What this task involves: Every line holding "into" should be copied from the records below.

Dataset excerpts:
=-=-=
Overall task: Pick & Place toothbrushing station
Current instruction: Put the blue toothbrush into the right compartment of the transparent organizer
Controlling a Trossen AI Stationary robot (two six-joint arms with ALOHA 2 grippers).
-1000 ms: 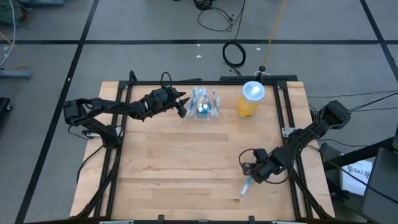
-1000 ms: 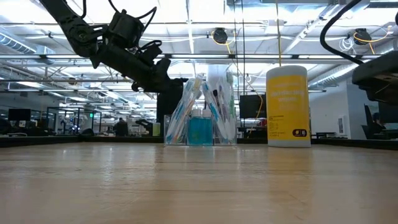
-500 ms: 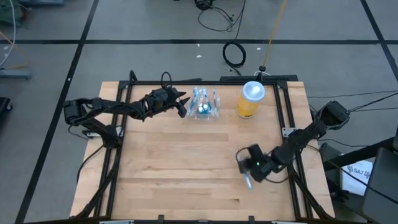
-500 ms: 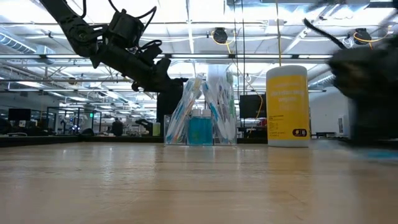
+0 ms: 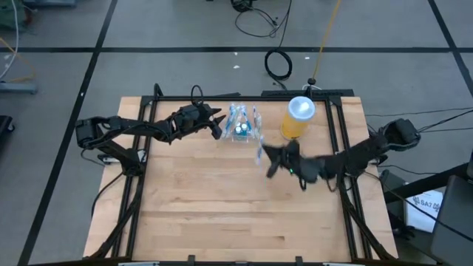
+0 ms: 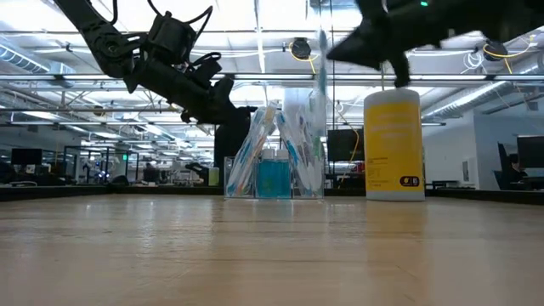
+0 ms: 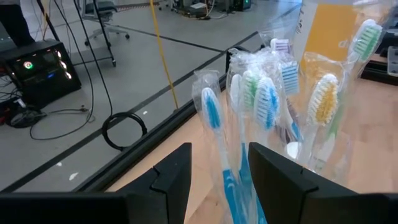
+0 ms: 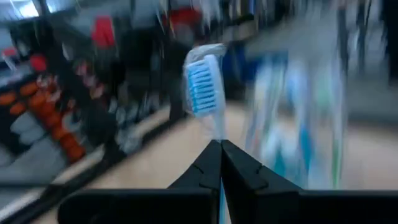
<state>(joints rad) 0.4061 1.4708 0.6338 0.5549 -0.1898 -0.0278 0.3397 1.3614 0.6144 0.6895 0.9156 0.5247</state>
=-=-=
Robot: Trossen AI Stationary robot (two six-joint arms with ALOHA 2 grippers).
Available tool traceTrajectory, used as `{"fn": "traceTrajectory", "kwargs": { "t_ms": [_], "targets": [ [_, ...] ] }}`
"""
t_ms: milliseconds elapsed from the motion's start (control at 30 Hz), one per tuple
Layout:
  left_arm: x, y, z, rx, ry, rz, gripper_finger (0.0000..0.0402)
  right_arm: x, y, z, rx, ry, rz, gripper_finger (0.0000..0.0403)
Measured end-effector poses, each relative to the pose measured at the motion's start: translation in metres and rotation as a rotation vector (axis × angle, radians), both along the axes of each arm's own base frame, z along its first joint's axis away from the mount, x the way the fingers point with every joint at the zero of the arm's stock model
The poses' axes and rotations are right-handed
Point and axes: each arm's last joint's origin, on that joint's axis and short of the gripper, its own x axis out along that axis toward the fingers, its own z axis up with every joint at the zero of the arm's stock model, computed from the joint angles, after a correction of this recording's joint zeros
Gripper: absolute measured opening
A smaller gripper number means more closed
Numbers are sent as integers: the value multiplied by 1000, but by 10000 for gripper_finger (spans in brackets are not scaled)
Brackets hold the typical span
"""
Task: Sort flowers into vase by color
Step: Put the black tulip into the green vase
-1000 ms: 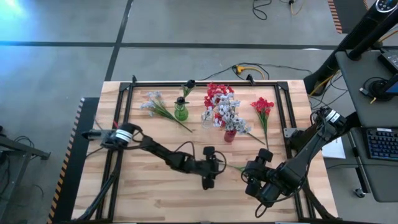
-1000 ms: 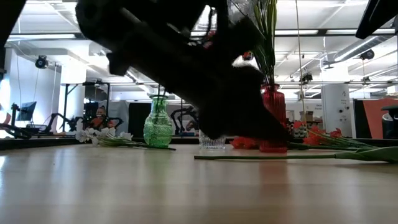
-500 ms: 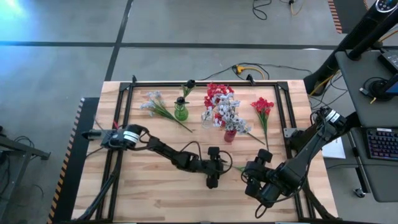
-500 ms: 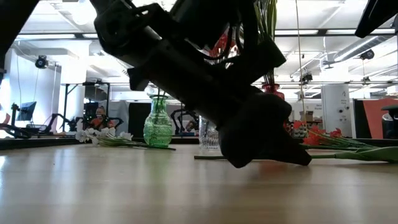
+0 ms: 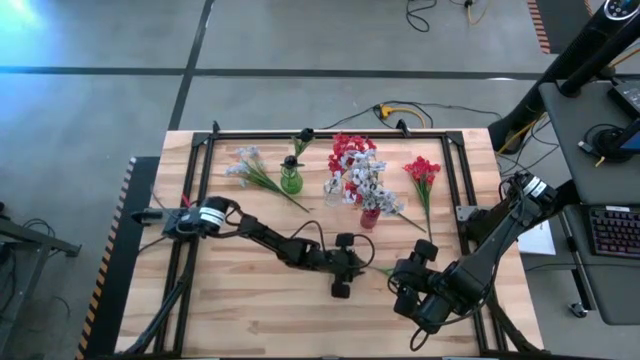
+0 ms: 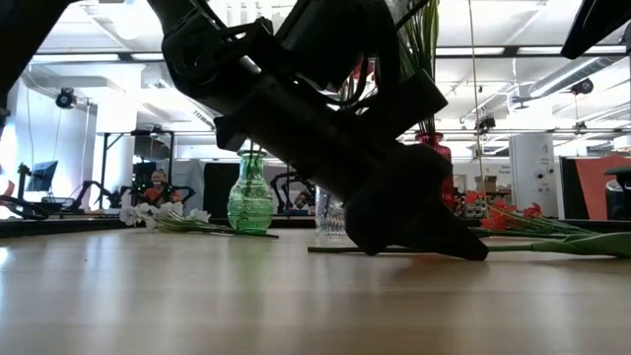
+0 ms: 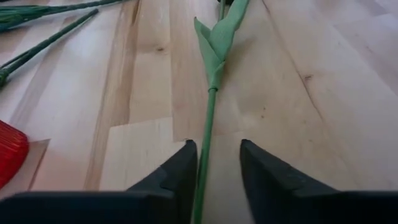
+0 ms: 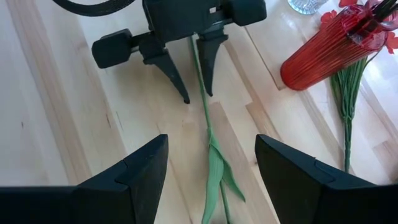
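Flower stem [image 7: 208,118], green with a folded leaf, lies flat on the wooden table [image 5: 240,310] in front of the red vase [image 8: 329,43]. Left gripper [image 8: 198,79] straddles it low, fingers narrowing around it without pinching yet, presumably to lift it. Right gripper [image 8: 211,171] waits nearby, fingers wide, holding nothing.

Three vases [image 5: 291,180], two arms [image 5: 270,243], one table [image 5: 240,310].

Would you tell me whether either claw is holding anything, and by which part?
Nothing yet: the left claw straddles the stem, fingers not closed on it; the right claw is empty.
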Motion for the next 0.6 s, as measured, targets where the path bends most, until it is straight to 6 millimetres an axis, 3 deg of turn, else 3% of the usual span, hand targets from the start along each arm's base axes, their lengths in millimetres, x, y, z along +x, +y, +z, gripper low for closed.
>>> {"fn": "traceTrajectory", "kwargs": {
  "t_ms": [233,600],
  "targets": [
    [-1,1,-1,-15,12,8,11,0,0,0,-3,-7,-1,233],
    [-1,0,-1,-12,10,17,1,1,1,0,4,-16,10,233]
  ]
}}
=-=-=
Answer to this exercise:
Current instruction: Put the blue toothbrush into the right compartment of the transparent organizer
Task: Sort flowers into vase by color
Step: Put the black tulip into the green vase

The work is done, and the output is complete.